Struter Jones rushed to the corner to catch the 7:58 Fifth Avenue bus. As usual, she had timed every action in getting ready for her daily work grind down to the last second. No fan of her current dull-as-hell-go-nowhere clerical position, she did only what she had to do when she had to do it, as every day she searched for the miracle job that would take her out of the morass that had defined every day of her life for the last five years.
However, little did Struter know that her life and her world–indeed, the world of every other person on earth–this day would spin off their axis into an unknown climax none of them ever could have predicted.
The 7:58 bus that Struter had just managed to catch every morning did not show that day. In fact, it didn’t show up in what she estimated as 15 minutes, a half hour or even an hour.
Struter had to estimate the passage of time because, at that minute, her smartphone clock had stopped dead at 7:57 am. She rushed up to the Apple store at 49th Street to check the time on the in-store clock that also had stopped at 7:57. The same went for the huge street clock at 47th Street.
As she looked around she saw all traffic suddenly slowing down to a pace much slower than even its usual Manhattan morning rush hour traffic jam crawl. Massive confusion also seemed to have taken over the usual robotic masses along the Avenue.

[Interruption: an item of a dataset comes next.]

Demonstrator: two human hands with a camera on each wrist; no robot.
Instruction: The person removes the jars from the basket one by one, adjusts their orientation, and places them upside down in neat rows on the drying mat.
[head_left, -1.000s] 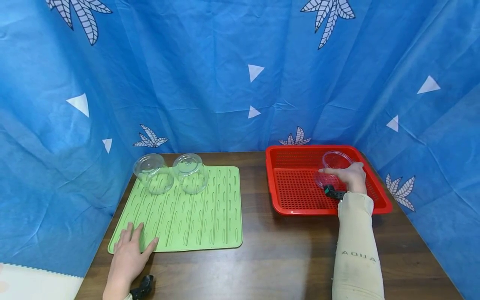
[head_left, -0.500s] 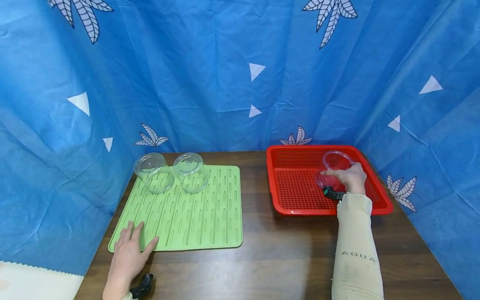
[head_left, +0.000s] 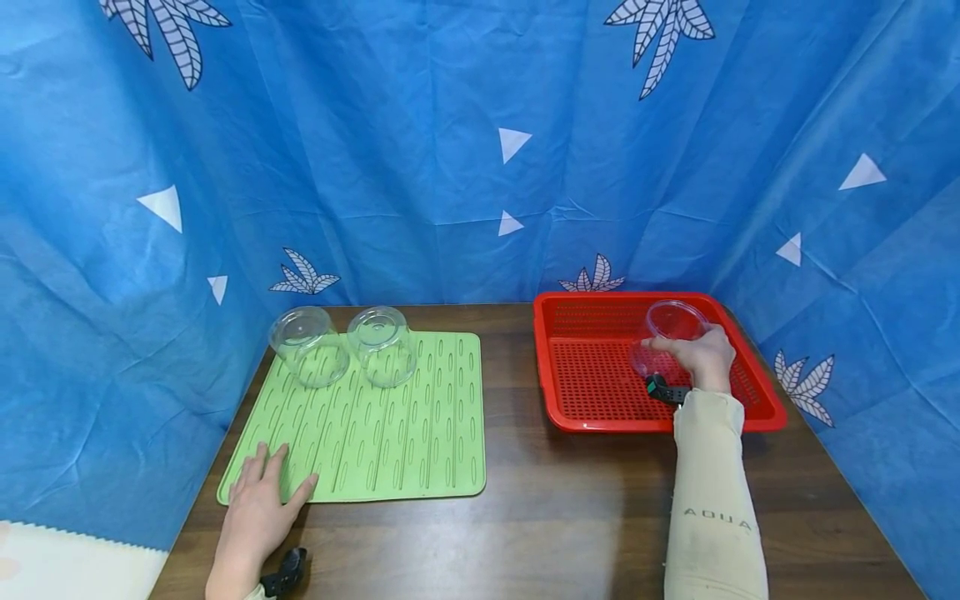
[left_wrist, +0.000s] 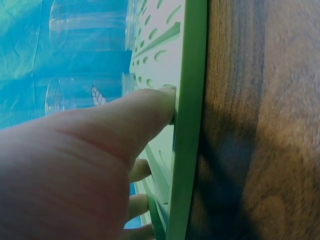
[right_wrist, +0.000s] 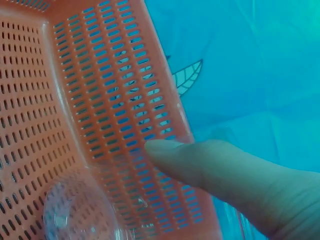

Several passersby looked desperately at their Apple watches, wristwatches or Ipads with the same stunned expression that Struter had when her own watch appeared to have stopped functioning.
“What the hell is going on?,” she asked an obviously confused NYC traffic cop as he attempted to prevent collisions precipitated by drivers angered over something or someone that had caused interminable delays along their normally carefully-mapped-out routes
“I have no idea,” the unusually overstressed officer replied. “It seems like every method of keeping time has stopped. Precinct commanders see their morning roll calls running way behind schedule, but they have no way of knowing why; the court system came to a complete stop and the MTA doesn’t know if any of its vehicles are on or near any type of schedule. Metro North reports the same problems and the airlines are in chaos.”
Apparently New Yorkers didn’t have a monopoly on the time stoppage, as Struter found out when she tuned in to WCBS radio. The Boston, Chicago and San Francisco transit systems all reported significant delays with no apparent cause. Congress had ground to an even larger halt than that inspired by its usual political stonewalling and the Supreme Court had cancelled all its case hearings because scheduling had become impossible.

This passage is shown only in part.